Я могу только представить, как ее отец перевернулся в гробу, когда пуля попала в нее. В тот момент я услышал его предостережение, громкое и ясное. Предостережение и напоминание о том, кем я был, и с кем он не хотел, чтобы его дочь оказалась в итоге.
Ужас этого воспоминания будет преследовать меня вечно. Особенно после всего, что она пережила с родителями. Она пережила смерть в ту ночь, когда они умерли, и я почти закончила работу.
Я был полностью готов сесть в тюрьму, но когда вмешалась полиция, она настояла на том, чтобы не выдвигать обвинения, поскольку это был несчастный случай.
Из-за того, кто я есть, у копов был бы день веселья. Они годами искали способ посадить меня за решетку. Все мои хакерские способности и навыки, чтобы дерьмо блестело, не остались незамеченными. У них просто нет ничего, что они могли бы прицепить к моей заднице, что бы держалось.
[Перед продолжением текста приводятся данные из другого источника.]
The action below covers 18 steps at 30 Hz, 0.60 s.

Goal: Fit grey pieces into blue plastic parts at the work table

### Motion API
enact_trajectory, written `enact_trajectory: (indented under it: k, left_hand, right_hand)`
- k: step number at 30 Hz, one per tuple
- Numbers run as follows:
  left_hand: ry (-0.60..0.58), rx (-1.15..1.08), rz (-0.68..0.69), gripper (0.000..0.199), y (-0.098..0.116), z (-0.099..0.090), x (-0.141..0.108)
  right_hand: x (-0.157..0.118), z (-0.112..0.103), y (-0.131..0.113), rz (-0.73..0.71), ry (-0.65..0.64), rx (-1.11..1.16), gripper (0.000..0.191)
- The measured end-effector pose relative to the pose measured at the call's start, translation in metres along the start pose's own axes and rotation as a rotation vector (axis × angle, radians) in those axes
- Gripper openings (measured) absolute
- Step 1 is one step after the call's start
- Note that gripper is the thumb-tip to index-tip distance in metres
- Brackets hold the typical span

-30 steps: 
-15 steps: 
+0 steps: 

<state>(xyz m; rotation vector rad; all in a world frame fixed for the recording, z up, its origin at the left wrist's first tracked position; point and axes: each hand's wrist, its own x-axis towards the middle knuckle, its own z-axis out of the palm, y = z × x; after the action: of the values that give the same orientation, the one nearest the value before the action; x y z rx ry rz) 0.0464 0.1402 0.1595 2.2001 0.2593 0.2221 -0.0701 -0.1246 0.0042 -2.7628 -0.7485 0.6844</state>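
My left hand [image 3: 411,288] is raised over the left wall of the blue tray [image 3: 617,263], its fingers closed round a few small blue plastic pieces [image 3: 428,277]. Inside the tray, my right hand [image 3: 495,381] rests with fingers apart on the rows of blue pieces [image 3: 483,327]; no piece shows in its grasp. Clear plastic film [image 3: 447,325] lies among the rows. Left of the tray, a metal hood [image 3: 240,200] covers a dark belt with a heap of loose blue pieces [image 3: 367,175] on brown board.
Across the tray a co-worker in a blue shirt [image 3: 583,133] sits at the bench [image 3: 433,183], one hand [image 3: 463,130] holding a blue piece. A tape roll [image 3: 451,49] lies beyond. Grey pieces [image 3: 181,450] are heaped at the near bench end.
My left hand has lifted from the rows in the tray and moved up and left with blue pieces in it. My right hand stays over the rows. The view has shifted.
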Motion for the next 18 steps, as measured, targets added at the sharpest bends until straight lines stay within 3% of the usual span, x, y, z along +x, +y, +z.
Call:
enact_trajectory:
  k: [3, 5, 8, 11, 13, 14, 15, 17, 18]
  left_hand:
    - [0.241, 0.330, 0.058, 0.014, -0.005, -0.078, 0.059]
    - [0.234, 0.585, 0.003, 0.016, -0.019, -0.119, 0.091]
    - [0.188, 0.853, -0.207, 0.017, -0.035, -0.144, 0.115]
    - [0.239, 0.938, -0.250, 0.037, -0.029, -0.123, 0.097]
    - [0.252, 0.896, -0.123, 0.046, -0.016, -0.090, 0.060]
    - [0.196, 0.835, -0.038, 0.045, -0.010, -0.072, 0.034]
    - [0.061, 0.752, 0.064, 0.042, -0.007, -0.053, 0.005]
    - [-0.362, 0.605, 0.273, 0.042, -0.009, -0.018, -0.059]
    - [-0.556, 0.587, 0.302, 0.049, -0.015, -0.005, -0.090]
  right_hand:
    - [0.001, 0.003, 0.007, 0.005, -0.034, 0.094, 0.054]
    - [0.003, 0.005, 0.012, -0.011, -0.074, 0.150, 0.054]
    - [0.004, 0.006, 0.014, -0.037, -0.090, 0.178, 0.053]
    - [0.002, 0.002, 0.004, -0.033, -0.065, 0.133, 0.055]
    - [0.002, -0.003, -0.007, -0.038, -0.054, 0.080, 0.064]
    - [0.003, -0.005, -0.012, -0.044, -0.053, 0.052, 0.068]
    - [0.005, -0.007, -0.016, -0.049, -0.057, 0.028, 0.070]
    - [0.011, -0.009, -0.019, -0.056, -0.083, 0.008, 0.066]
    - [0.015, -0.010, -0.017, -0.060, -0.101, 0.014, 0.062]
Я бы сел в тюрьму за Кэндис, потому что я это заслужил.
Я вырываюсь из тьмы воспоминаний, когда она открывает глаза и отталкивается от стены.
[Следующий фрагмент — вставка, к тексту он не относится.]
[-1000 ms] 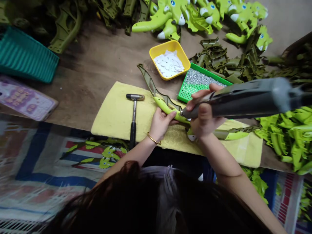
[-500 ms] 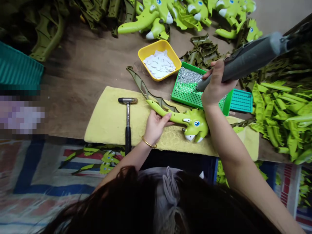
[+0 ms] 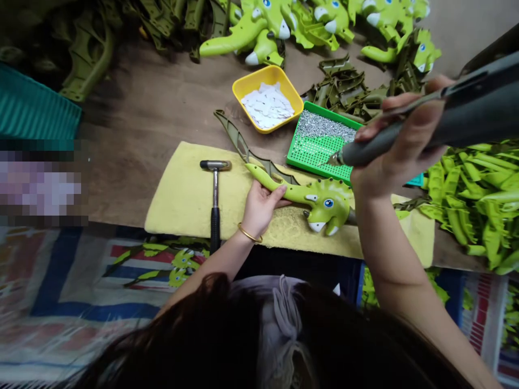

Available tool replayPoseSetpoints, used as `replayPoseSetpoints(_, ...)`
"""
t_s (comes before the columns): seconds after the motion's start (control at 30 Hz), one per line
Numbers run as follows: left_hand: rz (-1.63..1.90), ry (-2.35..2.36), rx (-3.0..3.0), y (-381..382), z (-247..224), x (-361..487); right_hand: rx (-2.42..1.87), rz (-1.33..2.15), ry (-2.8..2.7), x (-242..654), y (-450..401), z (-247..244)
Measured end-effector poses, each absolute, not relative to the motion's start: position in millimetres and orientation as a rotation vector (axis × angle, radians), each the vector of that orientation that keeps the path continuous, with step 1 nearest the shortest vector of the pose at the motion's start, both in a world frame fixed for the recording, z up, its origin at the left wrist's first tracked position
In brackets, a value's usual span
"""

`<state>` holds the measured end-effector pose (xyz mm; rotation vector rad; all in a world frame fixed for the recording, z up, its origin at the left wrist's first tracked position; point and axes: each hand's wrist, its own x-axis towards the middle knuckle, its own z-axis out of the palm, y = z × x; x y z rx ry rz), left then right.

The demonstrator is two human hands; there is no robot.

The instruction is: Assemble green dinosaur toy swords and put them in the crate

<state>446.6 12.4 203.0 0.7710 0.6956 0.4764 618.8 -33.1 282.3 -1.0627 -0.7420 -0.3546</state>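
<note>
My left hand (image 3: pixel 263 207) is closed round the narrow body of a lime-green toy dinosaur (image 3: pixel 324 202), which lies on a yellow cloth (image 3: pixel 182 200). The toy has a horned head with a blue eye, and an olive-green curved part (image 3: pixel 239 141) lies along its far side. In my right hand (image 3: pixel 399 146) is a dark grey electric screwdriver (image 3: pixel 430 129), tilted with its tip down to the left. Its tip is over the green perforated tray (image 3: pixel 324 148) of small silver screws (image 3: pixel 322 127); I cannot tell whether a screw sits on it.
A rubber-and-metal hammer (image 3: pixel 215 200) lies on the cloth's left side. Behind stands a yellow bowl (image 3: pixel 239 89) of white pieces. Green parts (image 3: pixel 466 200) are heaped at the right, dinosaur toys (image 3: pixel 267 32) at the back, and a teal basket (image 3: pixel 36 108) at the far left.
The screwdriver has swung lower and nearer to me, its tip shifting slightly right and down over the tray. My right hand has moved right. My left hand keeps its hold on the toy.
</note>
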Motion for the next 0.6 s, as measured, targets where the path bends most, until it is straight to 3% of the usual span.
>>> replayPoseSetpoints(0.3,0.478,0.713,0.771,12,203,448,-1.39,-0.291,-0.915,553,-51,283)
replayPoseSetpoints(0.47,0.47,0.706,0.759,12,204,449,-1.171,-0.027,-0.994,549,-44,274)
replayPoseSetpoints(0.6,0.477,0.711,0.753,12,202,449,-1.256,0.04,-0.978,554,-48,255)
Она ставит сумку на пол, снимает обувь и расстегивает молнию сбоку платья.
Когда она поднимается по лестнице и платье соскальзывает с ее тела, мой член твердеет.
Когда она выходит из шелковистой ткани, оставаясь только в бюстгальтере и стрингах, я задаюсь вопросом, действительно ли я собираюсь стоять здесь и продолжать смотреть.
Когда она поворачивается, и я вижу ее идеальную задницу в этих кружевных черных стрингах, я знаю, что нет смысла сомневаться в том, что я буду делать, а что нет. Во мне больше нет ничего достойного.
Я не буду притворяться тем, кем я не являюсь, и хотя у меня есть сердце, это не значит, что оно не темное. Это не значит, что холод, который вошел в меня, остановит возбуждение, которое терзает меня из-за женщины, которую я хочу трахнуть, но не могу.
Мне все равно, как я выгляжу. Прямо сейчас я бы сжег этот чертов город дотла ради этого момента.
Она расстегивает застежку на лифчике и спускает лямки вниз по рукам, высвобождая самую идеальную пару сисек, которые я когда-либо видел в своей жизни. Вид того, как они подпрыгивают, когда она идет, так сильно напрягает мой гребаный член, что я уже знаю, что единственное освобождение, которое я получу, это гранитные стены моего душа.
Она отбрасывает одежду в сторону и вылезает из стрингов, обнажая свою симпатичную киску, о которой я помню, как снова и снова заявлял права. Помимо тонкой полоски волос, подтверждающей, что она натуральная блондинка, она чисто выбрита и гладкая.
Да хрен с ним. Богиня, вот кто она. И эта сцена, где она стоит в своей квартире в полной невинности, совершенно не замечая моих злых бдительных глаз, как раз и делает меня дьяволом, а ее ангелом.
Эти сиськи трясутся, а кончики сосков выглядят как алмазные пики, когда она наклоняется, чтобы поднять свои стринги. Повернувшись, она снова показывает мне свою пышную задницу, и я сжимаю зубы, когда она уходит, исчезая в ванной комнате.
Я не могу видеть, что внутри, но я продолжаю смотреть добрых пять минут, стоя там, как идиот. Только тогда я понимаю, что все, на что я смотрю, это белые стены ее спальни.
Опускаю бинокль, качаю головой и смотрю на ебучий шатер, который мой член ставит у меня на штанах. Клянусь, это единственное, что заставляет меня уйти.
Я прихожу домой через пятнадцать минут, встаю под холодный душ и дрочу. Еще одна вещь в мой постоянно растущий список дерьма, которое меня бесит. Я не трахал женщину после нее, и черт знает, у меня было достаточно возможностей. Одна за другой они бросались на меня, но я выбрал жизнь как гребаный священник. Я не мог прикоснуться ни к одной из них, потому что это была не она. Не Кэндис Риччи. Мой ангел.
Поэтому я много раз принимал холодный душ, вспоминая ту ночь, когда у меня была единственная женщина, которую я хотел, но никогда не думал, что смогу ее получить.
Ничто этого не изменит. Ничто не может.
Глава 10
Доминик
— Эйден Романов. — Я улыбаюсь и протягиваю руку, чтобы пожать его татуированную руку.
Эйден опускает свою светлую голову, и его ледяные голубые глаза появляются, когда он улыбается.
— Привет, старый друг, — отвечает он с намеком на русский акцент. У его брата Виктора акцент был сильнее, потому что он проводил больше времени в России. Эйден всегда скакал по миру.
Мы садимся друг напротив друга на скамейке в парке напротив здания Д'Агостино с чашечками капучино.